I'll be glad when tomorrow rolls around and I can just do a picture dump of cosplayers from the convention...

But, today, I don't have that luxury, so I'll just ramble a bit.

International travel is something that hasn't ever intrigued me much, save for two destinations. The first is a rather obvious trip to Japan. It's impossible to say that the Oriental archipelago hasn't affected my life and attitude in some way, so a trip there to see the source of it all is certainly in order. My two oldest brothers and myself are planning on fulfilling this order sometime next year.

The second place that I'd love to visit you probably wouldn't guess... unless you're one of the people whom I've told and subsequently think that I'm crazy for even thinking this. That place would be Prypiat, Ukraine - the city inside the Chernobyl Exclusion Zone.

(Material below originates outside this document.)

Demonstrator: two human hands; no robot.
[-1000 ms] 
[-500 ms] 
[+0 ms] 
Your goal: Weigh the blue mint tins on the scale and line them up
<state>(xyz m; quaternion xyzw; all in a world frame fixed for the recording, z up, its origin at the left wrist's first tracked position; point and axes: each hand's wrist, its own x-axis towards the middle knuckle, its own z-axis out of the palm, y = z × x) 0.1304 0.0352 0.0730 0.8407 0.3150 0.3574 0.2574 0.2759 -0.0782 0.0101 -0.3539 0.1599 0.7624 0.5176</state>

I cannot explain why I find the whole story around the Chernobyl disaster so intriguing. Part of it is because I find nuclear power in itself utterly fascinating. I recall when the Great East Japan Earthquake broke out last year and Fukushima Daiichi began its series of cascading failures, I religiously checked the IAEA website for new information several times a day hungry for more information on what was happening. I did that for a solid two months, hanging on to every word mentioned about the core temperatures, water levels, radiation spread, and so forth. Maybe I just have an interest in nuclear disaster...

But, I digress.

Yes, the Chernobyl disaster is something that I've been interested in for a very long time. I remember reading again and again a National Geographic article on it when I was around 11 or 12. They had aerial pictures of the core shortly after the explosion, pictures of reactor 4 before the sarcophagus went up, cut away diagrams of the melted reactor material oozing into the basement. It's amazingly fascinating stuff. So, when a fellow redditor posted images of his tour, all those feelings of intrigue were dredged up again. Plus, Prypiat is now open for tours.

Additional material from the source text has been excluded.